# Can I move a whole hollow branch?



## jensen flyway (Feb 13, 2013)

I am just getting into bees and have much to learn. I have a colony of bees in a large tree in the back yard that I want to save. They have been in this tree for several years but the tree is dead and needs to come down before it does it on its own. I am thinking of removing the branch with the colony in it in one piece. I think I can lower it down without damaging it. I was wondering if it would be advisable to do this while it is still cold out. Move the branch to where I can manage it, leave the bees in place until the weather warms then either trap them into a box or open the branch up and get them out. Is this a good idea or will they leave when it gets warm? Also would you wait until it warms to cut the branch down? Thought it would be easier to do when they aren't moving around. All ideas and thoughts are welcome.


----------



## Lazer128 (Dec 15, 2012)

I'm a newbee and have no idea but am very interested in how this goes for you. Include pictures if you can when you start whatever procedure you are advised to follow. Should be a fun "project". Wish I was close enought to help.


----------



## Adrian Quiney WI (Sep 14, 2007)

Wait until it is in the 60-70's consistently. This will reduce the chance of chilling the brood and killing the colony. Doing it too soon will doom them.


----------



## Rader Sidetrack (Nov 30, 2011)

In my opinion, if you can cut and lower the section of branch with the hive intact, safely, without dropping it, then cold weather is a fine time to do so. 

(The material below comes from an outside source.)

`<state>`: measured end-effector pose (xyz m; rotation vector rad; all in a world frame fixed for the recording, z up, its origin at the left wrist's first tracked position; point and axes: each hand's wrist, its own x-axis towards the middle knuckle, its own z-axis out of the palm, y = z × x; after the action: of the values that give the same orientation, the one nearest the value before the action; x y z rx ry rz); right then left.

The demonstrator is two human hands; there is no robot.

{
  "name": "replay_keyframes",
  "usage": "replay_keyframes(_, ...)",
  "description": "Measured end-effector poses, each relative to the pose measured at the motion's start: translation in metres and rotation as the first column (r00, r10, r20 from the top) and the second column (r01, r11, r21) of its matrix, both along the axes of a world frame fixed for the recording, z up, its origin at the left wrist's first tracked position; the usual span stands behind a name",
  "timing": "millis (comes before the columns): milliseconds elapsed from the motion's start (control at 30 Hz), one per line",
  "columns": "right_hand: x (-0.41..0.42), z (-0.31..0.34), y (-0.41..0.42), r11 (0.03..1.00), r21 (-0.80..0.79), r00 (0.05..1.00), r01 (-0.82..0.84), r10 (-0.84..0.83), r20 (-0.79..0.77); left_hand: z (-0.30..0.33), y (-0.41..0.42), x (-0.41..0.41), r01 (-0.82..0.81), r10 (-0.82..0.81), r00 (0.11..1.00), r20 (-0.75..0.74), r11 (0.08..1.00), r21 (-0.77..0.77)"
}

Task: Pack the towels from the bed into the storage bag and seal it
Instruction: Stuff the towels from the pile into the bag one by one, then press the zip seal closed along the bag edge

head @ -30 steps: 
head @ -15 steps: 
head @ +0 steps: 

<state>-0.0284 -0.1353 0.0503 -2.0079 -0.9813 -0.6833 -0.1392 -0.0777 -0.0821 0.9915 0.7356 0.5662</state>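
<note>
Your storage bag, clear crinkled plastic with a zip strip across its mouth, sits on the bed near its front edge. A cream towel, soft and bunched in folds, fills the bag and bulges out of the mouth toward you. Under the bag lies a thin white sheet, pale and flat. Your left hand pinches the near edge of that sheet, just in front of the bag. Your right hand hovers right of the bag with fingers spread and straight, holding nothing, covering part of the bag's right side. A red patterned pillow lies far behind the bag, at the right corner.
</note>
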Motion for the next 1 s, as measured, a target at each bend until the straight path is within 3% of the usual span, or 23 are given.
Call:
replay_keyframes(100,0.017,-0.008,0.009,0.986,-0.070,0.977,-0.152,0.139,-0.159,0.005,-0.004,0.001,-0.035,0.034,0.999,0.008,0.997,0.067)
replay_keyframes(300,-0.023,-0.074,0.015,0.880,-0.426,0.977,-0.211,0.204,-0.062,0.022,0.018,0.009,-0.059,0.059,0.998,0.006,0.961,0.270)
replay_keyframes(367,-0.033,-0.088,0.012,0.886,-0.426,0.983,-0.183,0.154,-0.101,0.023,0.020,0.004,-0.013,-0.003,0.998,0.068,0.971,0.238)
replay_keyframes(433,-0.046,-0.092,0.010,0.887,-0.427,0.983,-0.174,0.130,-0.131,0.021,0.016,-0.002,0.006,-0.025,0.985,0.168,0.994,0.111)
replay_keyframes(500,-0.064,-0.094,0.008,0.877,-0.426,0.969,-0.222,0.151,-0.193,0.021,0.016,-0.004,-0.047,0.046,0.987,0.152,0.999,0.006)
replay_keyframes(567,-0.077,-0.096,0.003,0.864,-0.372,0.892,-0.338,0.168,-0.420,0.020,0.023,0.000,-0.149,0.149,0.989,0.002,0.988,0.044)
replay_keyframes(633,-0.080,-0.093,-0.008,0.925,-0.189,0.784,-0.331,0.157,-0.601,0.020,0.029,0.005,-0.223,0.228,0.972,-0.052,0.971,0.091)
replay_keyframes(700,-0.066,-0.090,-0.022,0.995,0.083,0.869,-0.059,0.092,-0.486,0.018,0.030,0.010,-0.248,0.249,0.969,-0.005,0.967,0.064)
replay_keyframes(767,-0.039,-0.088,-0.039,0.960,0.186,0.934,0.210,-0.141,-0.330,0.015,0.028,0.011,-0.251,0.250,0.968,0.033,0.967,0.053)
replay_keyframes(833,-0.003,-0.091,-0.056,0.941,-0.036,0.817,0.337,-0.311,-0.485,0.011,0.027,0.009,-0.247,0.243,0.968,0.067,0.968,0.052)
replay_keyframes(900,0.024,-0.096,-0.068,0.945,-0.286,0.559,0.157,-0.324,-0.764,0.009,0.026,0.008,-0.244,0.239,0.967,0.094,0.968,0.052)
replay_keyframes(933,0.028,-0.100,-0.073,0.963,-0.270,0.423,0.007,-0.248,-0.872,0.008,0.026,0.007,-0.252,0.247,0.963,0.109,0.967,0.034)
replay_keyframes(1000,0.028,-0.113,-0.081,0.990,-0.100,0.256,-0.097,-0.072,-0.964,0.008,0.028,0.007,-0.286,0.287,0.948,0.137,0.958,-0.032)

However, if the hive ends up smashing upon hitting the ground, the bees will be in a difficult situation and may die.


----------



## dkvello (Apr 2, 2010)

I would follow Adrian"s advise. I have removed several from trees with good success in nice weather. I just had a call last week when it was in the 30's-40's about a tree cut up after a wind storm that had a hive in it. The tree service had cut it into 3 sections before they relizied what they had. The bee reclustered in the bottom section with brood, but did not survive long. Even if you carefully cut the branch in lower temps, they will break cluster to try and defend their home, and pay for it.

My $.02


----------



## gmcharlie (May 9, 2009)

Raddar is right on a 50 deg day and a gentle ride!.... I have 2 hives I picked up this winter from woodcutters, FYI you will need to cut open the limb the queen will not leave on her own....... Tried it many times no joy,,,,


----------



## bmat555 (Oct 18, 2012)

My opinion is leave them till warm weather. I had a similar situation back in October with a really nice size hive. I left them in the part of the tree I cut off. I put the section in a box that mimicked a top bar hive. They did well till December and died. I cut the hive apart after they died and found they had starved. If I had cut them out and fed them and maybe put in frames of honey from another hive they may have made it. Most beeks advised me to leave them alone till spring. I have another tree with bees and I have left them alone and will use Cleo Hogan's trap on them this summer to start nucs. I think it is too close to spring to chance losing them if you really want to save them. But, at least you'll have the comb for building another hive if you do lose them.


----------



## notaclue (Jun 30, 2005)

Here is what I have done. Wait till warmer weather. When you remove the limb, and if it has numerous entry points, you will obviously have to close off all except one. When evening comes screen off that opening SECURELY before moving. Carefully move them so you minimize any damage to the inside and possible queen injury or loss. I'm not sure about Iowa, but here we have one year to have them transferred to a removable framed hive, until then they are almost the same as a tree gum hive. I don't move them anymore and I did my last cut-out last fall, helping a beek friend. Too racked-up. Good luck and hope this helps at least a little.


----------